Exercise directions » Find all lines with the word "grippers" in the material, then copy them.
── Given material ──
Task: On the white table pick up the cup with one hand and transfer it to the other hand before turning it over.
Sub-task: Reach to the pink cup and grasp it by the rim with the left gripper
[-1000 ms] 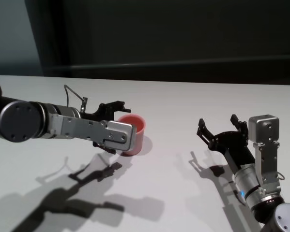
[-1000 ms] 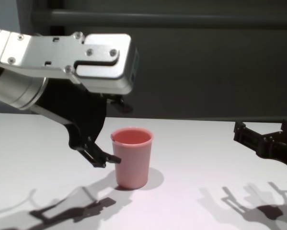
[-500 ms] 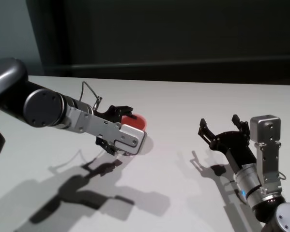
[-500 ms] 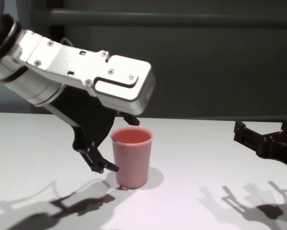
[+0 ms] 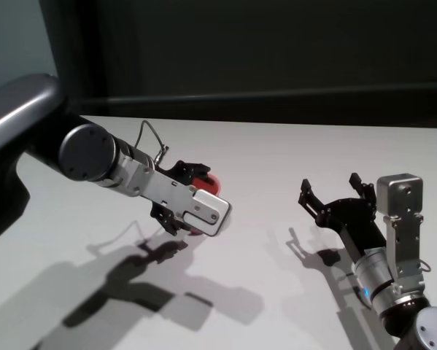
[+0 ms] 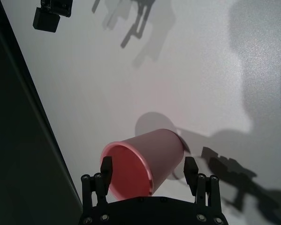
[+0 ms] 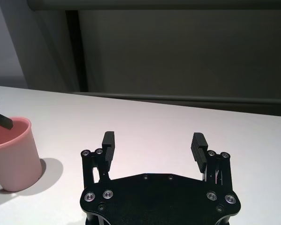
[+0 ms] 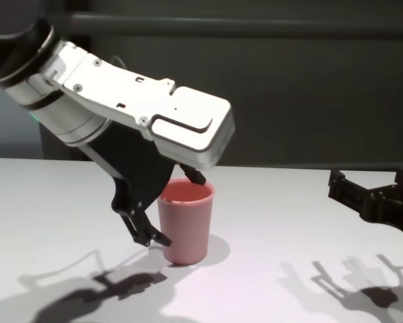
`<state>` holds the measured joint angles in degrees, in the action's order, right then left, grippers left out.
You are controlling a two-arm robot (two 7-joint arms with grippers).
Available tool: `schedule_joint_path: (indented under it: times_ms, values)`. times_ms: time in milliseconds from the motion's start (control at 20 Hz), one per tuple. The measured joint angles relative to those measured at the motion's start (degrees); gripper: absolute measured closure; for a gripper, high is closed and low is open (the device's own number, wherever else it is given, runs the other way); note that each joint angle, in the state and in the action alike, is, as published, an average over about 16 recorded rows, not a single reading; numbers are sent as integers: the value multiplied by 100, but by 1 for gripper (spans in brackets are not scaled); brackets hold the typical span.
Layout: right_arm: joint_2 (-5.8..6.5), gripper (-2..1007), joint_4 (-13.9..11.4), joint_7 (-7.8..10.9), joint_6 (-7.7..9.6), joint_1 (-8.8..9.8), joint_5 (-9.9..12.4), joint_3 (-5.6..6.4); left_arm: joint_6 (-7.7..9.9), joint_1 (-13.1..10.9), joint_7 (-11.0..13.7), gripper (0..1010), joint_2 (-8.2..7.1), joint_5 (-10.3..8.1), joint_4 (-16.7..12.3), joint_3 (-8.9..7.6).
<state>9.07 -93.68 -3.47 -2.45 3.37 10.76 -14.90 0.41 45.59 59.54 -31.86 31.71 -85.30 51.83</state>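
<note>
**A:** What's your setup looking like right now?

**B:** You've got the white table (image 5: 276, 153), plain matte and unmarked, with a dark wall behind it and a horizontal rail running along that wall. Hard light is throwing sharp arm shadows onto the tabletop in front of you.

**A:** Anything in the way?

**B:** Not much around. On your left, the left claw (image 8: 173, 207) reaches down at an angle from its silver-and-black wrist, fingers spread wide on either side of the cup (image 8: 185, 221). One fingertip sits low beside the cup's wall, the other up at the far rim. You can't tell from these views whether either one actually touches it. From the head camera that wrist housing covers most of the cup, so you only see a sliver of pink.

**A:** And the cup itself?

**B:** Small pink tumbler, no handle, smooth, wider at the rim than the base. It's upright on the table, left of centre, mouth up.

**A:** Right side?

**B:** Your right claw (image 5: 333, 192) hovers well apart from the cup, fingers spread, nothing in them.
</note>
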Motion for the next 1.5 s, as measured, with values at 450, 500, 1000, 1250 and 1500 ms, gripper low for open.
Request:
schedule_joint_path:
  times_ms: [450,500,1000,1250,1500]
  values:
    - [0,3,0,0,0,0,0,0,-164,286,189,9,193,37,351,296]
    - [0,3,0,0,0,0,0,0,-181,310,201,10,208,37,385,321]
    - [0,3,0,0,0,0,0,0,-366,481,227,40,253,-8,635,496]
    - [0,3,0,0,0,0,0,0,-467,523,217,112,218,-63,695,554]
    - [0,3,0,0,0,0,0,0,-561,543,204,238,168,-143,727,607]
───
Response below »
`<state>` holds the measured joint angles in degrees, in the action's order, right then left, grippers left out.
You are controlling a two-arm robot (two 7-joint arms with grippers).

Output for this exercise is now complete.